== Segment start ==

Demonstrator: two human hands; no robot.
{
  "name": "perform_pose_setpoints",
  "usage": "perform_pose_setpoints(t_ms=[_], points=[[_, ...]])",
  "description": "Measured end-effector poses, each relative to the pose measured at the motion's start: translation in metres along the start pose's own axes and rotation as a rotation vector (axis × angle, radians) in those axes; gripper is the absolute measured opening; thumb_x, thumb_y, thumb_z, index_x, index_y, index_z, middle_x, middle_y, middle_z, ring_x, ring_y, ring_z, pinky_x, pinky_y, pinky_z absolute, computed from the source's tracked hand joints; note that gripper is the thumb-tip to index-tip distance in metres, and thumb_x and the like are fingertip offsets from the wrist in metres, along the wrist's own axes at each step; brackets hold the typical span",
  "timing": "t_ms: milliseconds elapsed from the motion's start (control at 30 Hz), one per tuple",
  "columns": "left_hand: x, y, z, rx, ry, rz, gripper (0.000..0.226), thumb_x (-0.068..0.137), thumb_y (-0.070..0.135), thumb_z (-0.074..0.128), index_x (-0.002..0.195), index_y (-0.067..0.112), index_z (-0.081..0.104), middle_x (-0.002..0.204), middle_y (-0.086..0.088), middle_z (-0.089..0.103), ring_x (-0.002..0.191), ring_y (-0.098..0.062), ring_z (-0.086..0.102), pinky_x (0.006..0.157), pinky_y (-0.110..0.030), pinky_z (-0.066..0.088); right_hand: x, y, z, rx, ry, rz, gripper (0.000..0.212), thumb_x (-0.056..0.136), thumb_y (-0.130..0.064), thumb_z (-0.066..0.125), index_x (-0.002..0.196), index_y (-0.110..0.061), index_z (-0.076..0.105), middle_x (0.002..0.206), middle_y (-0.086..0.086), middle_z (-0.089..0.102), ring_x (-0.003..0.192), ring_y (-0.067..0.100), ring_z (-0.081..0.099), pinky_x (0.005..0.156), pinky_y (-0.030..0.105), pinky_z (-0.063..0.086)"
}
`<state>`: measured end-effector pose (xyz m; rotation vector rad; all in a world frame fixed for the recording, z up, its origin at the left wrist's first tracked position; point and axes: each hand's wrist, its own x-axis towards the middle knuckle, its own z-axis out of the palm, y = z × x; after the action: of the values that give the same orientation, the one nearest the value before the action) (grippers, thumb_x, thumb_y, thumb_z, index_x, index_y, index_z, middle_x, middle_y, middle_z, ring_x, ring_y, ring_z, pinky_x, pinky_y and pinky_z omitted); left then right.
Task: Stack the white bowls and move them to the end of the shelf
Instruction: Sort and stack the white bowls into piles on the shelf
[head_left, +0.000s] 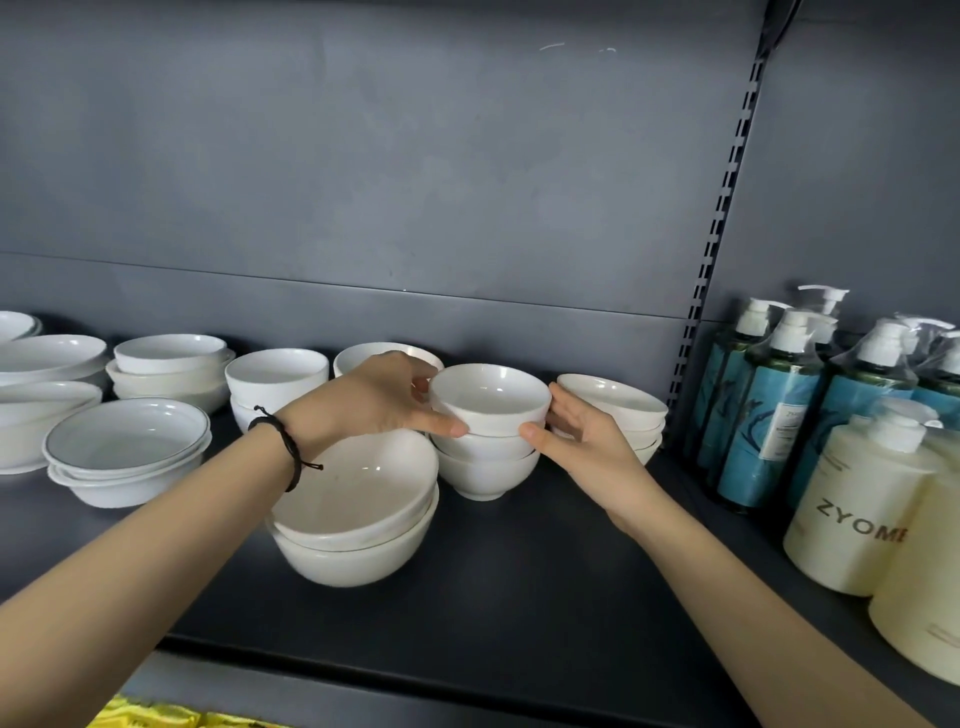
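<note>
A stack of three small white bowls (488, 452) stands on the dark shelf (519, 571) near its middle. My left hand (374, 397) grips the top bowl (491, 392) from the left, thumb at the front and fingers behind the rim. My right hand (582, 434) touches the same bowl from the right with its thumb at the front. A stack of shallow white bowls (618, 410) sits just right of it, near the shelf's right end. Two larger nested bowls (358, 514) stand at the front, under my left wrist.
More white bowls (278, 376) and dishes (130, 447) fill the shelf's left half. A slotted upright (711, 270) marks the shelf's right end. Beyond it stand blue pump bottles (769, 405) and cream bottles (857, 499). Yellow packets (156, 717) lie below the shelf.
</note>
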<state>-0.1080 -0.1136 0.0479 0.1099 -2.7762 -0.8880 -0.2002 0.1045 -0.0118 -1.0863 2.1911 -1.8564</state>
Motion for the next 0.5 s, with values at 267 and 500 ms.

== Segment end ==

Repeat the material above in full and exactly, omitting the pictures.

Demonstrator: two human hands; no robot.
{
  "name": "perform_pose_setpoints",
  "usage": "perform_pose_setpoints(t_ms=[_], points=[[_, ...]])",
  "description": "Measured end-effector poses, each relative to the pose measured at the motion's start: translation in metres along the start pose's own axes and rotation as a rotation vector (axis × angle, radians) in those axes; gripper is the absolute measured opening; thumb_x, thumb_y, thumb_z, index_x, index_y, index_z, middle_x, middle_y, middle_z, ring_x, ring_y, ring_z, pinky_x, pinky_y, pinky_z absolute, computed from the source's tracked hand joints; note that gripper is the thumb-tip to index-tip distance in metres, and thumb_x and the like are fingertip offsets from the wrist in metres, along the wrist's own axes at each step; brackets hold the typical span",
  "timing": "t_ms: milliseconds elapsed from the motion's start (control at 30 Hz), one per tuple",
  "columns": "left_hand: x, y, z, rx, ry, rz, gripper (0.000..0.226), thumb_x (-0.068..0.137), thumb_y (-0.070..0.135), thumb_z (-0.074..0.128), index_x (-0.002..0.195), index_y (-0.067..0.112), index_z (-0.081..0.104), middle_x (-0.002..0.204), middle_y (-0.086..0.088), middle_z (-0.089..0.103), ring_x (-0.002..0.191), ring_y (-0.098..0.062), ring_z (-0.086..0.102), pinky_x (0.006..0.157), pinky_y (-0.110..0.030), pinky_z (-0.066..0.088); right_hand: x, y, z, rx, ry, rz, gripper (0.000..0.212), thumb_x (-0.056..0.136), thumb_y (-0.130..0.064), thumb_z (-0.066..0.125), index_x (-0.002..0.196), index_y (-0.110..0.061), index_z (-0.076..0.105), middle_x (0.002..0.206), middle_y (-0.086..0.086), middle_z (-0.089..0.102), ring_x (-0.003..0.192), ring_y (-0.067..0.100), ring_z (-0.081..0.099), pinky_x (0.005..0.156), pinky_y (-0.030..0.105), pinky_z (-0.063..0.086)"
}
`<state>`: measured end-effector pose (xyz m; rotation vector rad; all in a world frame fixed for the recording, z up, its origin at the left wrist's first tracked position; point and axes: each hand's wrist, its own x-axis towards the middle knuckle, its own z-axis out of the palm, y = z × x; after the action: of the values that give the same orientation, the one nearest the value before the action) (grippers, thumb_x, thumb_y, thumb_z, index_x, index_y, index_z, middle_x, middle_y, middle_z, ring_x, ring_y, ring_z, pinky_x, pinky_y and pinky_z omitted); left then right.
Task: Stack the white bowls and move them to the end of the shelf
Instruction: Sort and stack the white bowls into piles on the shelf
[head_left, +0.000s] 
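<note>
A stack of three small white bowls (488, 452) stands on the dark shelf (519, 571) near its middle. My left hand (374, 397) grips the top bowl (491, 392) from the left, thumb at the front and fingers behind the rim. My right hand (582, 434) touches the same bowl from the right with its thumb at the front. A stack of shallow white bowls (618, 410) sits just right of it, near the shelf's right end. Two larger nested bowls (358, 514) stand at the front, under my left wrist.
More white bowls (278, 376) and dishes (130, 447) fill the shelf's left half. A slotted upright (711, 270) marks the shelf's right end. Beyond it stand blue pump bottles (769, 405) and cream bottles (857, 499). Yellow packets (156, 717) lie below the shelf.
</note>
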<state>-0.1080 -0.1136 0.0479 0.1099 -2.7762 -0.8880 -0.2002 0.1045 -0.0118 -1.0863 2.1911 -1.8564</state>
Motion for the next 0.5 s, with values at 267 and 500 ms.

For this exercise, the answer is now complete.